* [What you need to do]
Output the entries below without any alteration.

------ Data for this task ------

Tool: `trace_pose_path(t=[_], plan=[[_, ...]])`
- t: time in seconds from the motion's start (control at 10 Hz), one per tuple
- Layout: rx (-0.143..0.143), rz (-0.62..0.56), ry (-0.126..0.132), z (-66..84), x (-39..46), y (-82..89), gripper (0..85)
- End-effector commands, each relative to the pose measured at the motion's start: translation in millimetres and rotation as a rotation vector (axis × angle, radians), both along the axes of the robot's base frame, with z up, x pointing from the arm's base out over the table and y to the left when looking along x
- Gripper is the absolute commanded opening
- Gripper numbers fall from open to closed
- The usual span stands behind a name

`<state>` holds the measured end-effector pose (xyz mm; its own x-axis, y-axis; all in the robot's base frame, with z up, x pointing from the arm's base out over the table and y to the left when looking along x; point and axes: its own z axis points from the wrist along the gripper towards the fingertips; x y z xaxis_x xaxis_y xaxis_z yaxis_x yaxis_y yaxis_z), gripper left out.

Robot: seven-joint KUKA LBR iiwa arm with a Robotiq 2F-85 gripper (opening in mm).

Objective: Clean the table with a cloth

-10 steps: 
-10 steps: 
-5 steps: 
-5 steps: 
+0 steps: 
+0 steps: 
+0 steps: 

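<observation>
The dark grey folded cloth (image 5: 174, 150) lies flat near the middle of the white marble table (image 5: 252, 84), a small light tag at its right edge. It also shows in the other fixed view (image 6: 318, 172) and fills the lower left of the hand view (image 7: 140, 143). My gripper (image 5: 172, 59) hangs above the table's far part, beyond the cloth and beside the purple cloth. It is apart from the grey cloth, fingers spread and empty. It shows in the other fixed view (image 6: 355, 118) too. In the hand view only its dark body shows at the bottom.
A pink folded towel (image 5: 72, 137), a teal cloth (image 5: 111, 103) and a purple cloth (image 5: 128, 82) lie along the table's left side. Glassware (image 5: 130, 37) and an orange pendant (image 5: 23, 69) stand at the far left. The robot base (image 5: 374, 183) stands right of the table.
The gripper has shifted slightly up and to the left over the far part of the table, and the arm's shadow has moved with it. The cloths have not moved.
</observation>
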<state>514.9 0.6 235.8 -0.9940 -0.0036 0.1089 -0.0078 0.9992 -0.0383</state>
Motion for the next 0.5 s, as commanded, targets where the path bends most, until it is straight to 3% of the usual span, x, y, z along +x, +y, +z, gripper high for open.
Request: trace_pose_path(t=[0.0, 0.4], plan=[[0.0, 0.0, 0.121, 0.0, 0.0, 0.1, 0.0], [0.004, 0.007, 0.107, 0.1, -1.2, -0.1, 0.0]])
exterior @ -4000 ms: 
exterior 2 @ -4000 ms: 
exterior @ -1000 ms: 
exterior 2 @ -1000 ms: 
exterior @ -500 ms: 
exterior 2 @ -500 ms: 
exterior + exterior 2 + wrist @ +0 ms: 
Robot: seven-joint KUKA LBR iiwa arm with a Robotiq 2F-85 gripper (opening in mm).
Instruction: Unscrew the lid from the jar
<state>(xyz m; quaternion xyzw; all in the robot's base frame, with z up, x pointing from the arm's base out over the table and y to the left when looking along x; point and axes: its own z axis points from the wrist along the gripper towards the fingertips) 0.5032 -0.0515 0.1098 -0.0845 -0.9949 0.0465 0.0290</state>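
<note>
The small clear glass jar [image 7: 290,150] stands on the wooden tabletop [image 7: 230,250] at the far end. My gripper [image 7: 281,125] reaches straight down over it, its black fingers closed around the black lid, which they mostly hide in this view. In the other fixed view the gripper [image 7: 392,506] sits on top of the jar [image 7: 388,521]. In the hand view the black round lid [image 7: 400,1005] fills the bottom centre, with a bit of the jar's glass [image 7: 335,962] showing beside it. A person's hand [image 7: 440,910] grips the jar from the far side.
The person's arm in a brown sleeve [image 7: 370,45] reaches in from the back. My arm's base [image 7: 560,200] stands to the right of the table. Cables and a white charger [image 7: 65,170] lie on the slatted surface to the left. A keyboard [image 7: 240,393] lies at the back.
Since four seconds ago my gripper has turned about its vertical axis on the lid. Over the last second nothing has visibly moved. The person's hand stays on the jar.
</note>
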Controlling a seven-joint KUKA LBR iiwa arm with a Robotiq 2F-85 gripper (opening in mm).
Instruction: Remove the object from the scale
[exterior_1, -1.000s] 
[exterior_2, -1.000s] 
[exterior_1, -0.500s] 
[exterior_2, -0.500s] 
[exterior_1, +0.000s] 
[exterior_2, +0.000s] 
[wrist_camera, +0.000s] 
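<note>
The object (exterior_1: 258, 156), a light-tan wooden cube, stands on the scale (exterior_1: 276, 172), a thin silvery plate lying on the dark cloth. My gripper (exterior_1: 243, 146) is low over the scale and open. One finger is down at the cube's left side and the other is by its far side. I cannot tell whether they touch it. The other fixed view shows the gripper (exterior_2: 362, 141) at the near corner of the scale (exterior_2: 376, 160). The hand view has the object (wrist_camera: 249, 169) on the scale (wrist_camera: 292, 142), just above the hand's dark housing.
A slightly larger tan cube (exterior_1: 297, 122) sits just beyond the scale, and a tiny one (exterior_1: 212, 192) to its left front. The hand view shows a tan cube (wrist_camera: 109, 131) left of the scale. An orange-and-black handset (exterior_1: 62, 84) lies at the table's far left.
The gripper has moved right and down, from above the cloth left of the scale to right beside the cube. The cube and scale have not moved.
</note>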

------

* [Reply]
Tool: `trace_pose_path(t=[_], plan=[[_, ...]])`
- t: time in seconds from the motion's start (control at 10 Hz), one per tuple
- Layout: rx (-0.143..0.143), rz (-0.62..0.56), ry (-0.126..0.132), z (-66..84), x (-39..46), y (-82..89), gripper (0..85)
- End-effector commands, each relative to the pose measured at the motion's start: translation in millimetres and rotation as a rotation vector (axis × angle, radians), both along the axes of the robot's base frame, with z up, x pointing from the arm's base out over the table and y to the left when looking along x
- Gripper is the absolute commanded opening
- Gripper numbers fall from open to closed
- The usual span stands behind a name

`<state>` holds the measured end-effector pose (xyz mm; its own x-axis, y-axis; all in the robot's base frame, with z up, x pointing from the arm's base out over the table and y to the left when looking along x; point and axes: its own z axis points from the wrist along the gripper towards the fingertips; x y z xaxis_x xaxis_y xaxis_z yaxis_x yaxis_y yaxis_z), gripper left out.

Robot: seven-joint KUKA LBR iiwa arm with a Robotiq 2F-85 gripper (opening in mm).

Objective: Clean the table with a cloth

-10 steps: 
-10 steps: 
-5 steps: 
-5 steps: 
+0 steps: 
+0 steps: 
+0 steps: 

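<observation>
The dark grey folded cloth (image 5: 174, 150) lies flat near the middle of the white marble table (image 5: 252, 84), a small light tag at its right edge. It also shows in the other fixed view (image 6: 318, 172) and fills the lower left of the hand view (image 7: 140, 143). My gripper (image 5: 172, 59) hangs above the table's far part, beyond the cloth and beside the purple cloth. It is apart from the grey cloth, fingers spread and empty. It shows in the other fixed view (image 6: 355, 118) too. In the hand view only its dark body shows at the bottom.
A pink folded towel (image 5: 72, 137), a teal cloth (image 5: 111, 103) and a purple cloth (image 5: 128, 82) lie along the table's left side. Glassware (image 5: 130, 37) and an orange pendant (image 5: 23, 69) stand at the far left. The robot base (image 5: 374, 183) stands right of the table.
The gripper has shifted slightly up and to the left over the far part of the table, and the arm's shadow has moved with it. The cloths have not moved.
</observation>
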<state>514.9 0.6 235.8 -0.9940 -0.0036 0.1089 -0.0078 0.9992 -0.0383</state>
Motion for the next 0.5 s, as commanded, targets where the path bends most, until it is straight to 3% of the usual span, x, y, z along +x, +y, +z, gripper high for open.
Request: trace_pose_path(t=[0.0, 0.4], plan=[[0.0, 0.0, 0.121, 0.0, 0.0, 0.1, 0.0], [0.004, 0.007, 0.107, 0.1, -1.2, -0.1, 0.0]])
exterior @ -4000 ms: 
exterior 2 @ -4000 ms: 
exterior @ -1000 ms: 
exterior 2 @ -1000 ms: 
exterior @ -500 ms: 
exterior 2 @ -500 ms: 
exterior + exterior 2 + wrist @ +0 ms: 
Robot: seven-joint KUKA LBR iiwa arm with a Robotiq 2F-85 gripper (opening in mm).
Instruction: Unscrew the lid from the jar
<state>(xyz m; quaternion xyzw; all in the robot's base frame, with z up, x pointing from the arm's base out over the table and y to the left when looking along x; point and axes: its own z axis points from the wrist along the gripper towards the fingertips) 0.5032 -0.0515 0.1098 -0.0845 -0.9949 0.0465 0.0290</state>
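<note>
The small clear glass jar [image 7: 290,150] stands on the wooden tabletop [image 7: 230,250] at the far end. My gripper [image 7: 281,125] reaches straight down over it, its black fingers closed around the black lid, which they mostly hide in this view. In the other fixed view the gripper [image 7: 392,506] sits on top of the jar [image 7: 388,521]. In the hand view the black round lid [image 7: 400,1005] fills the bottom centre, with a bit of the jar's glass [image 7: 335,962] showing beside it. A person's hand [image 7: 440,910] grips the jar from the far side.
The person's arm in a brown sleeve [image 7: 370,45] reaches in from the back. My arm's base [image 7: 560,200] stands to the right of the table. Cables and a white charger [image 7: 65,170] lie on the slatted surface to the left. A keyboard [image 7: 240,393] lies at the back.
Since four seconds ago my gripper has turned about its vertical axis on the lid. Over the last second nothing has visibly moved. The person's hand stays on the jar.
</note>
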Controlling a seven-joint KUKA LBR iiwa arm with a Robotiq 2F-85 gripper (opening in mm).
Instruction: Remove the object from the scale
[exterior_1, -1.000s] 
[exterior_2, -1.000s] 
[exterior_1, -0.500s] 
[exterior_2, -0.500s] 
[exterior_1, +0.000s] 
[exterior_2, +0.000s] 
[wrist_camera, +0.000s] 
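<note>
The object (exterior_1: 258, 156), a light-tan wooden cube, stands on the scale (exterior_1: 276, 172), a thin silvery plate lying on the dark cloth. My gripper (exterior_1: 243, 146) is low over the scale and open. One finger is down at the cube's left side and the other is by its far side. I cannot tell whether they touch it. The other fixed view shows the gripper (exterior_2: 362, 141) at the near corner of the scale (exterior_2: 376, 160). The hand view has the object (wrist_camera: 249, 169) on the scale (wrist_camera: 292, 142), just above the hand's dark housing.
A slightly larger tan cube (exterior_1: 297, 122) sits just beyond the scale, and a tiny one (exterior_1: 212, 192) to its left front. The hand view shows a tan cube (wrist_camera: 109, 131) left of the scale. An orange-and-black handset (exterior_1: 62, 84) lies at the table's far left.
The gripper has moved right and down, from above the cloth left of the scale to right beside the cube. The cube and scale have not moved.
</note>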

A complete answer has now been given to the exercise.